Our approach may appear reminiscent of Kernel Embeddings, through which nonlinear kernels are used to embed families of data distributions into a Hilbert space structure [11]. Although Kernel Embeddings and our work are motivated by very different classes problems, the common fundamental focus is on understanding the properties of a data distribution through the evaluation of (nonlinear) functionals of the distribution. Here we demonstrate how a single, targeted, property appears to encode important information about the separability properties of data.

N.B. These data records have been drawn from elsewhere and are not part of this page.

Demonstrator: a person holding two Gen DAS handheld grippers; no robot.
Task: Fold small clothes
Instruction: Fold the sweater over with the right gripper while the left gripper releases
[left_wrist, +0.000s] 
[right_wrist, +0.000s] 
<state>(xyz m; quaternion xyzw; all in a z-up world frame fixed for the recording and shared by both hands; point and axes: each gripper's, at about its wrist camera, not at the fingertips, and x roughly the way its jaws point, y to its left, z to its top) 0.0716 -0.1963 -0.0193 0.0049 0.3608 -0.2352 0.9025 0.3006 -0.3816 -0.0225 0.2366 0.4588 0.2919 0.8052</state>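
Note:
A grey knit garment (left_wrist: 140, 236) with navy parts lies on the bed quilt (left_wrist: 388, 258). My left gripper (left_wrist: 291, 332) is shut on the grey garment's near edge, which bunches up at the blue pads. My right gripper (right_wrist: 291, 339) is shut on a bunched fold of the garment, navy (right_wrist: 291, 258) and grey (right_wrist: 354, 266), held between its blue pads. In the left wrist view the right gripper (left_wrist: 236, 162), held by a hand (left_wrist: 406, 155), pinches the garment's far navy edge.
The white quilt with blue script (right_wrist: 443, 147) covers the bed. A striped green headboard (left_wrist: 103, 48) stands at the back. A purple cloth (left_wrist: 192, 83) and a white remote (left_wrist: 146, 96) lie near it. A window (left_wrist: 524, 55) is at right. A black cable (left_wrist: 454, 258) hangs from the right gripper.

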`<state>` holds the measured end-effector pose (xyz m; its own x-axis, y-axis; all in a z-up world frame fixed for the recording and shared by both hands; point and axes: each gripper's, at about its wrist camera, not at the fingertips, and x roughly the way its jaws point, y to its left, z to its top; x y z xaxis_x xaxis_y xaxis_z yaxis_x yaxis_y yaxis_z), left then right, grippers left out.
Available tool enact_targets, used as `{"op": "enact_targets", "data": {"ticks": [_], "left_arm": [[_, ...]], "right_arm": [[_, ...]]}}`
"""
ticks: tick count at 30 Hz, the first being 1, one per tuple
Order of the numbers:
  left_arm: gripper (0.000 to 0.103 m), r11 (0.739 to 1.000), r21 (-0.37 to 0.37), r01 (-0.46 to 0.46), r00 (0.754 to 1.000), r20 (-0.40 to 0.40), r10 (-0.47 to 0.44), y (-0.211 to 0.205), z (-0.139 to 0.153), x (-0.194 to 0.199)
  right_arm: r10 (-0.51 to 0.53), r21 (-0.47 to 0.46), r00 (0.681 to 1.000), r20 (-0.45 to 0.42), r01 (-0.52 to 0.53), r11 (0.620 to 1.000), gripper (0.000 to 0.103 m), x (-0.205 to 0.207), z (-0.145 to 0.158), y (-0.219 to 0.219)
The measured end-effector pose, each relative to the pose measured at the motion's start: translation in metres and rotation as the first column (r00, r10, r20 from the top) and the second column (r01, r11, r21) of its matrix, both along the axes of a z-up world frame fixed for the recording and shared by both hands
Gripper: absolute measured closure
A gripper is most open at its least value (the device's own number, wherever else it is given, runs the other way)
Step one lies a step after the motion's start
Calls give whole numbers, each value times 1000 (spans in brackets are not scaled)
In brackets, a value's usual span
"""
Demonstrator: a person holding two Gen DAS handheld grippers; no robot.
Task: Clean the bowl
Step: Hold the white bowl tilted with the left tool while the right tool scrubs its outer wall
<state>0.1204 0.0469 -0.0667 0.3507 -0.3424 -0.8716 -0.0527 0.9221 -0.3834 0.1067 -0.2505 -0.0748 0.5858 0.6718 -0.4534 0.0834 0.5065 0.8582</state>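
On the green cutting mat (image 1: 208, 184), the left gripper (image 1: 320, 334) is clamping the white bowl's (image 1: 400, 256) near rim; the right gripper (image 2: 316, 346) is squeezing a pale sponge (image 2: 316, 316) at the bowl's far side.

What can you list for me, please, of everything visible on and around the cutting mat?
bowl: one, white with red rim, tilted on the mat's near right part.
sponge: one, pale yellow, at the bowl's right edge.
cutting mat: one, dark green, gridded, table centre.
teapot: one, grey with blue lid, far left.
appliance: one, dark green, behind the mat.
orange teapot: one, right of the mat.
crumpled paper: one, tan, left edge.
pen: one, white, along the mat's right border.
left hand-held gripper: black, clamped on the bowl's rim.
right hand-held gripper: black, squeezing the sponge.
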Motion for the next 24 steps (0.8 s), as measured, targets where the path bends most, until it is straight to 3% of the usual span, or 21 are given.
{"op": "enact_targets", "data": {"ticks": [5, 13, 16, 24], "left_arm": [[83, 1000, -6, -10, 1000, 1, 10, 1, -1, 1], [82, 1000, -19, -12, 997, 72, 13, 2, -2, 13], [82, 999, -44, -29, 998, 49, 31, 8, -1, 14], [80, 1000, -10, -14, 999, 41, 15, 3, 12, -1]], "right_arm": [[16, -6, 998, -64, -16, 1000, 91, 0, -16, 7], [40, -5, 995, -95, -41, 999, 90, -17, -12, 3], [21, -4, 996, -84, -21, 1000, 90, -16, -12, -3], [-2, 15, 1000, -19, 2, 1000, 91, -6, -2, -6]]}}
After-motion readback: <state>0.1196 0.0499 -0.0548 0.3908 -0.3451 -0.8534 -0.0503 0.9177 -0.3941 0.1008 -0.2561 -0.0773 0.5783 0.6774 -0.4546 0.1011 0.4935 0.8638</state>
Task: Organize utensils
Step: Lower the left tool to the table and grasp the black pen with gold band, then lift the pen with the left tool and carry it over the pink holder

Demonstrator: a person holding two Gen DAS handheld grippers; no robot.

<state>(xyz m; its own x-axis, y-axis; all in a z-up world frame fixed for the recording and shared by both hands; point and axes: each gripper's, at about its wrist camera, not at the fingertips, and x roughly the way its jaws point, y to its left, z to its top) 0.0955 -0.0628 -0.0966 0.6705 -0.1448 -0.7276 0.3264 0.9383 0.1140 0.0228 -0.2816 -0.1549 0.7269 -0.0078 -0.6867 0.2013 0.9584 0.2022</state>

An interesting question which arises from this work is how well the (relative) intrinsic dimension can be estimated from data samples directly. If it can be, then this could provide a new tool for selecting appropriate feature mappings for data and shine a new light on the training of neural networks. We briefly investigate this in Sect. 4, where we show that high order polynomial feature maps can actually be detrimental to the separability of data.

2 Separability of Uniformly Distributed Data

We investigate the separability properties of data sampled from a uniform distribution in the unit ball in various dimensions. This provides the basis for our definition of intrinsic dimension.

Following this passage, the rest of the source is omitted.